Casa, lavoro, redditi Irpef: provate a togliere questi capitoli dalla legge di stabilità e avrete tolto la cosa stessa. Ma anche se non la togliete, e la avvolgete invece in una nuvola di emendamenti, in una ridda di ipotesi, in una successione confusa di annunci che vanno prima in una direzione, poi in un’altra, prima tolgono poi mettono, prima aggiungono, poi levano – fatelo, e otterrete più o meno lo stesso, deludente effetto. A Bruxelles, il ministro del Tesoro Saccomanni ha registrato le preoccupazioni della Commissione per l’assalto alla diligenza, in agguato nelle pieghe dei lavori parlamentari, e ha subito dovuto promettere che, comunque vadano le cose, i saldi della legge rimarranno invariati. Ma non c’era bisogno di andare in Europa per accorgersi dello stato delle cose. Il fatto è che nelle mosse fin qui compiute è difficile intravedere una direzione precisa. L’opinione pubblica non ha compreso se, alla fine della fiera, si ritroverà con più tasse o con meno tasse sulla casa. Non ha compreso neppure se davvero la diminuzione del cuneo fiscale sul lavoro rappresenti o meno una priorità per il governo, e se l’intervento in programma sia davvero incisivo. Non ha compreso, infine, se vi sarà oppure no una no tax area per i redditi più bassi, e dove sarà fissata l’asticella.
Purtroppo, però, è impossibile ridurre il problema a un difetto di comprensione o a un mero errore di comunicazione. Ed è evidente che non si tratta neppure di semplice mancanza di coraggio: non ci vuole la psicologia per spiegare le titubanze della maggioranza, ci vogliono piuttosto le categorie della politica per spiegare questo lento inabissamento della manovra economica del governo in una serie di interventi continuamente rivisti o rivedibili, di cui l’unica cosa che si cerca affannosamente di tener fermo sono i saldi invariati.
Ora, i saldi invariati sono ovviamente importanti. Sono, anzi, fondamentali. L’Unione Europea chiede rassicurazioni in tal senso e il ministro, giustamente, le fornisce. Ma dal punto di vista del progetto di Paese che il governo intende realizzare, dal punto di vista delle carte che s’intendono giocare per tirare il Paese fuori dalla crisi e rilanciare la crescita, quest’idea che basti leggere l’ultima riga della legge e verificare che i saldi non siano toccati per licenziare qualunque provvedimento equivale puramente e semplicemente all’abdicazione della politica. Che si distingue dalla mera ragioneria proprio perché non considera indifferente a chi dare e a chi togliere, e quali voci di bilancio toccare, purché siano garantiti i numeri finali. La politica anzi comincia proprio quando non basta il rispetto delle compatibilità di bilancio per definire una strategia di azione e di intervento.
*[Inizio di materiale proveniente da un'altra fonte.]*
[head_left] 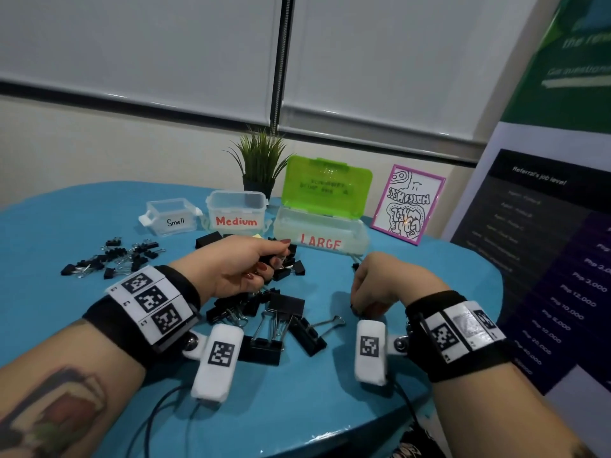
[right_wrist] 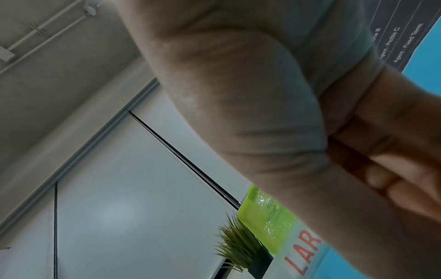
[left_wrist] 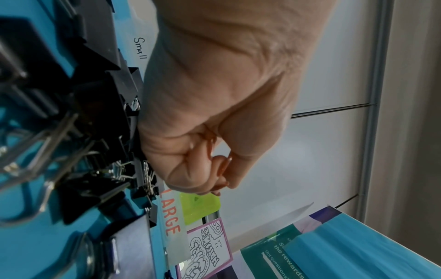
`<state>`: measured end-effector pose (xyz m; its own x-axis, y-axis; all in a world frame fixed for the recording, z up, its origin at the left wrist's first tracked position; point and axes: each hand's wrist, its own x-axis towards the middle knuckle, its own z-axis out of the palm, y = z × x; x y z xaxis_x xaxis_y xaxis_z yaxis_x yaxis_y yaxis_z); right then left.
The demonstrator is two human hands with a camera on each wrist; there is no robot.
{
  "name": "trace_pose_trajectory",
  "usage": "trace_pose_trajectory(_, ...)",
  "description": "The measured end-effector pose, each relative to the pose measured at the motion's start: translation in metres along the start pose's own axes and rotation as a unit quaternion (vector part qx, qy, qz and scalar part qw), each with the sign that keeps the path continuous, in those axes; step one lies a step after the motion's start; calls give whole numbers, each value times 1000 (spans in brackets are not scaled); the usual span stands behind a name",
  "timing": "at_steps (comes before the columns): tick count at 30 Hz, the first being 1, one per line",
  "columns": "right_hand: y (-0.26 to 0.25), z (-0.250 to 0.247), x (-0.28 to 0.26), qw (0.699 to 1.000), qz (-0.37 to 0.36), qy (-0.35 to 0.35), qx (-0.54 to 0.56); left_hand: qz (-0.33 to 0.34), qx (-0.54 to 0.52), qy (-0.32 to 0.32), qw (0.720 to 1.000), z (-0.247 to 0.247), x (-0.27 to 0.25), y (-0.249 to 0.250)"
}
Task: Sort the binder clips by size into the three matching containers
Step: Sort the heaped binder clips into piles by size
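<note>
Clips, black metal binder clips with silver wire handles, all lie on the blue round table (head_left: 99, 325), none visibly sorted yet. Small black clips (head_left: 109, 257) sit scattered left, just in front of the clear plastic "Small" tub (head_left: 172, 217). Medium-looking clips (head_left: 291, 267) are bunched under my left hand (head_left: 238, 269), below the clear "Medium" tub (head_left: 236, 209). Big black clips (head_left: 281, 325) are piled nearest me, between my wrists.

My left hand has its fingers curled over the middle pile; the thumb and fingertips seem to pinch something there, but I cannot tell for sure that a clip is gripped. My right hand (head_left: 380, 285) is clenched knuckles-up, low over the table, near the clear "LARGE" box with the raised green lid (head_left: 325, 190); whether anything is inside the fist I cannot tell. The right wrist view shows only palm and folded fingers.

Small and Medium tubs look empty. The LARGE box interior is too hazy to read.

Judgement: very early, practically every clip is left to sort.

Behind the tubs stand a green potted plant (head_left: 259, 160) and a pink-framed doodle card (head_left: 408, 203).
</note>
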<state>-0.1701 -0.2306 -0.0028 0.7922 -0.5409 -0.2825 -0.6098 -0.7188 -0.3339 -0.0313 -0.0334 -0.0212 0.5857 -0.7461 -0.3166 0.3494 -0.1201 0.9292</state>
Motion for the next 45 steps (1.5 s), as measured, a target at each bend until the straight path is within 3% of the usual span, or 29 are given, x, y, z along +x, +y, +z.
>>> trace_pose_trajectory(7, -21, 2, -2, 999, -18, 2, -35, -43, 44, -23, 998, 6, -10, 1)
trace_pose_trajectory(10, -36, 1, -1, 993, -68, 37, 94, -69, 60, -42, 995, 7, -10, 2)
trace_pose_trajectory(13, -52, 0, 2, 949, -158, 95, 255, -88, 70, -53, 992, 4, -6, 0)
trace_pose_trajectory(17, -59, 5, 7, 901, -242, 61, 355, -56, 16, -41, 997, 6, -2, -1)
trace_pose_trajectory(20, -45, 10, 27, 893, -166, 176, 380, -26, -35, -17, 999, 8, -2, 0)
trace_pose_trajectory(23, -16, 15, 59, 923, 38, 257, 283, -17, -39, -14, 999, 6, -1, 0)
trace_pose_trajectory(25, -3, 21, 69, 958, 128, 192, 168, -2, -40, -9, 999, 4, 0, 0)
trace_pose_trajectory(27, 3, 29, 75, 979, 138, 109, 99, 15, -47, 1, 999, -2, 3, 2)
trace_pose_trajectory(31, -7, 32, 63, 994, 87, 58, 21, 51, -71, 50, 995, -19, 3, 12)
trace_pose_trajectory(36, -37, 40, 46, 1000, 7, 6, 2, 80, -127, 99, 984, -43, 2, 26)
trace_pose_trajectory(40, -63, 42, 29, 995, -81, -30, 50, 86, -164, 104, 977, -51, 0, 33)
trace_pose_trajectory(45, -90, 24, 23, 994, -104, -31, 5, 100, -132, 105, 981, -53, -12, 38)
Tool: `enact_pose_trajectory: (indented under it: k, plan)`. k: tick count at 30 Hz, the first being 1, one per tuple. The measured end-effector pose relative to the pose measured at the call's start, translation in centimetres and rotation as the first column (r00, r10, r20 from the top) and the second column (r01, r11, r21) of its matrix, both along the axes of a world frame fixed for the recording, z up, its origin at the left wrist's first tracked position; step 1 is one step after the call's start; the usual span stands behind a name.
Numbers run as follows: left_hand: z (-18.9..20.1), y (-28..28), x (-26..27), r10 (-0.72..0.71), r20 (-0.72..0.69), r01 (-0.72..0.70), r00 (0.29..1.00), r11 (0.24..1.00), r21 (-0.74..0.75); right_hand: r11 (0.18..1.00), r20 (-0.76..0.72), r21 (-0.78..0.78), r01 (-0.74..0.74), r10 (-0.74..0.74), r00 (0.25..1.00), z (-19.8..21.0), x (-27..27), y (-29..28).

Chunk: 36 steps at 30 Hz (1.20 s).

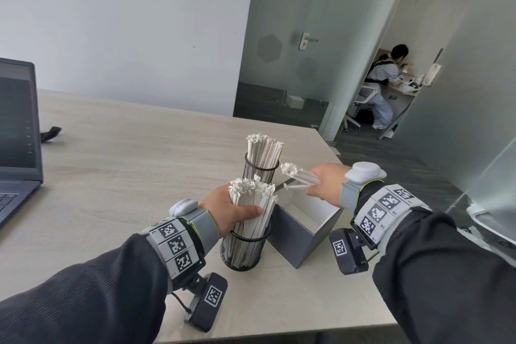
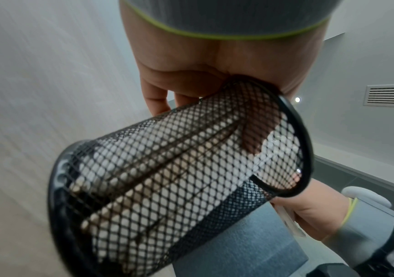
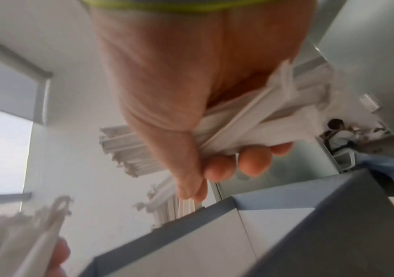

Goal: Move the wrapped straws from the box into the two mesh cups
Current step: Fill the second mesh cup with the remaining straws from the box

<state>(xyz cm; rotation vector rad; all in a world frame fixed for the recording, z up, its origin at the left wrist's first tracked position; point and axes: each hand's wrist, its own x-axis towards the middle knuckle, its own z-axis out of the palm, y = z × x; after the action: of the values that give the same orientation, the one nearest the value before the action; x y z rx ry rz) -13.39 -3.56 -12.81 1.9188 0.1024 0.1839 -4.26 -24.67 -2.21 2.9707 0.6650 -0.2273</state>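
Your right hand [image 1: 325,180] is curled around a small bundle of wrapped straws [image 1: 300,174] above the open grey box [image 1: 303,227], while just left of the box your left hand [image 1: 233,211] clasps the straws standing in the near mesh cup [image 1: 245,248], apparently steadying them, with the far mesh cup [image 1: 259,170], also full, behind the box's left corner.

White paper-wrapped straws [image 1: 252,204] fill the black mesh cup [image 1: 245,248] under the left hand [image 1: 231,211]. Beside it, the box [image 1: 303,229] is grey outside, white inside, on a pale wood-grain bench [image 1: 125,148].
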Motion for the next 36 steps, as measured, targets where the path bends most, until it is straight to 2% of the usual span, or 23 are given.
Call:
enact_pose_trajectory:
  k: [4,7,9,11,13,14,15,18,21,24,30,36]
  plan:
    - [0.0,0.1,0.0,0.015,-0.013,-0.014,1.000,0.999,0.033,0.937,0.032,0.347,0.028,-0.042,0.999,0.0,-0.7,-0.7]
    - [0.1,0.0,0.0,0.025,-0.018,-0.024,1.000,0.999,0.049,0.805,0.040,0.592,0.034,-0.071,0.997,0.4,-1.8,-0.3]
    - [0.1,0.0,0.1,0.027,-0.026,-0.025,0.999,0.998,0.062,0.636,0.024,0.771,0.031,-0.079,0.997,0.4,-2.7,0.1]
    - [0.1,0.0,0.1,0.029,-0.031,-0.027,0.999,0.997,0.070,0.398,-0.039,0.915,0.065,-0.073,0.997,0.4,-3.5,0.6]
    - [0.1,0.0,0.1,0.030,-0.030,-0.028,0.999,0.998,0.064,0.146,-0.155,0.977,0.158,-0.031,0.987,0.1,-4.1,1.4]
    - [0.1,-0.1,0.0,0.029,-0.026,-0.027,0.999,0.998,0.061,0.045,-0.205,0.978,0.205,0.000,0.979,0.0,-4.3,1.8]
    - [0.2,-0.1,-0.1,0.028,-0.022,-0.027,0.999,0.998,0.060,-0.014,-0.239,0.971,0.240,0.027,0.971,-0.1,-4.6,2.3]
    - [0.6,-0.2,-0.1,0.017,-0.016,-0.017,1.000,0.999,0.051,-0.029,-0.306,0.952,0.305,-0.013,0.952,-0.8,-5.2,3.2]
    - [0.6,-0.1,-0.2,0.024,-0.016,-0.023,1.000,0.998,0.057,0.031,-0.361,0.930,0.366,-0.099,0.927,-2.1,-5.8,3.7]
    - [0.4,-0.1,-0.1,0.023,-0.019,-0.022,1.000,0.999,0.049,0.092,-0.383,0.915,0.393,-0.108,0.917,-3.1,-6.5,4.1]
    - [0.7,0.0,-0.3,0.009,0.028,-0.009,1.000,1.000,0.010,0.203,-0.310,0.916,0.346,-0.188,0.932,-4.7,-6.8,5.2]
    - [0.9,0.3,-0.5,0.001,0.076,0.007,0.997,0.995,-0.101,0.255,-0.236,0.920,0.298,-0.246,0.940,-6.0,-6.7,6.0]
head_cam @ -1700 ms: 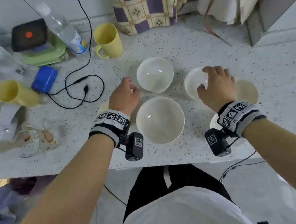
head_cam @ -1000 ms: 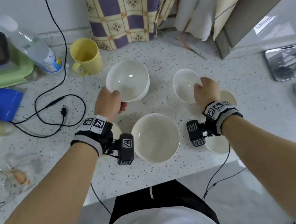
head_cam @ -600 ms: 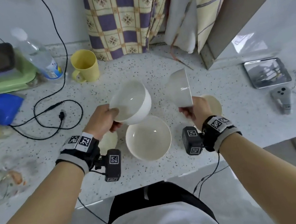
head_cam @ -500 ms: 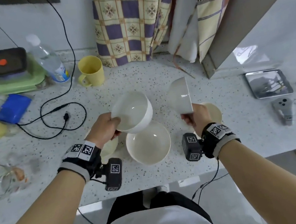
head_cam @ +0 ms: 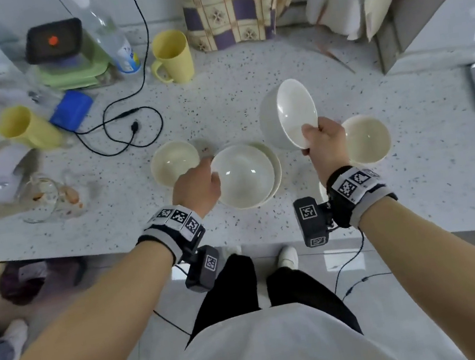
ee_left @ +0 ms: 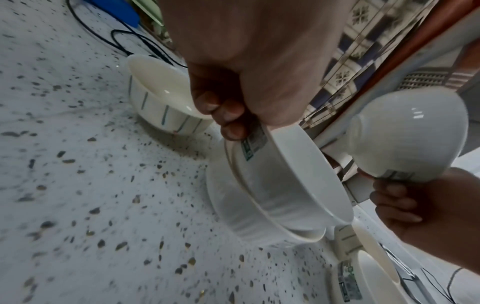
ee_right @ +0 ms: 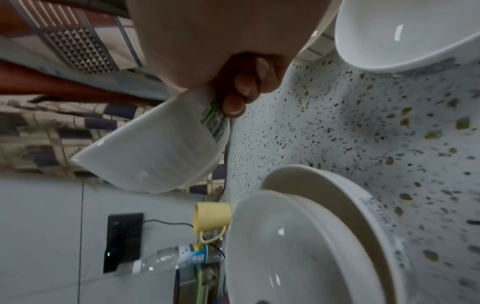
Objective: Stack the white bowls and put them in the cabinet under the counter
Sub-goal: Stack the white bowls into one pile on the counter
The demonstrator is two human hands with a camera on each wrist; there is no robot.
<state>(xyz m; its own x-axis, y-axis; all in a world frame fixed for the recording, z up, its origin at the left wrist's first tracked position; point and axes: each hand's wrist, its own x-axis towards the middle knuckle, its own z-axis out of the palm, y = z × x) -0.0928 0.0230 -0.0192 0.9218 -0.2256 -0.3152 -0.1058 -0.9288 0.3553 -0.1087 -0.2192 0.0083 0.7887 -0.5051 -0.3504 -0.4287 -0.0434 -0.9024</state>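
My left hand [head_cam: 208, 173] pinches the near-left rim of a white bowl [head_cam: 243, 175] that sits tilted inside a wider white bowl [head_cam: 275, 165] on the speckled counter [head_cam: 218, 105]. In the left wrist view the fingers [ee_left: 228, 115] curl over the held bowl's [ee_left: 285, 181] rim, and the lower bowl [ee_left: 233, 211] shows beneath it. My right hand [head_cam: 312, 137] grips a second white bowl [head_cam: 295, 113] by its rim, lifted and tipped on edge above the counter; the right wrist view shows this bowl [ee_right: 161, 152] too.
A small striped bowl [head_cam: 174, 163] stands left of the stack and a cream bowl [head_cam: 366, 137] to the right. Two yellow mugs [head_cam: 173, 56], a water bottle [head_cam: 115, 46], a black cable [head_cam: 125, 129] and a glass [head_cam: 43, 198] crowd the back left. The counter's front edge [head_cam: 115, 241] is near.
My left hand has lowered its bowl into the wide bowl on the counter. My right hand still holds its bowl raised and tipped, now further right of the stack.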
Eppure quanto più cresce la discussione intorno alle spiagge da vendere o da preservare, sulla modulazione delle estensioni o delle detrazioni, sulle case o sui servizi da tassare, la politica sembra ritirarsi sempre più indietro, acchittandosi a difendere non una legge intera, ma solo i saldi ultimi. Le mille spinte particolaristiche che si annidano nel Parlamento tornano a prendere forza, e si smarrisce il disegno generale, la direzione precisa e condivisa.
Ora, è vero che in questa dinamica conta il ritardo istituzionale, e per le riforme il governo ha bisogno ancora di tempo per produrre i primi risultati. È vero pure che il quadro politico in cui il governo è chiamato a operare è quello che è: il Pdl è a un passo dalla scissione, il Pd a un passo dalla mutazione. Nell’uno e nell’altro caso, aspettarsi compattezza e chiarezza di intenti vuol dire ingannarsi. Però queste e non altre erano le condizioni alle quali il governo è nato. Non sono intervenute in seguito: erano presenti fin dall’inizio. Non possono quindi valere come un alibi, o come un esimente. Presentarle come tali significa purtroppo ammettere che il governo non è riuscito nel primo e più fondamentale compito della politica: quello di mutare il quadro, e tracciarne uno nuovo.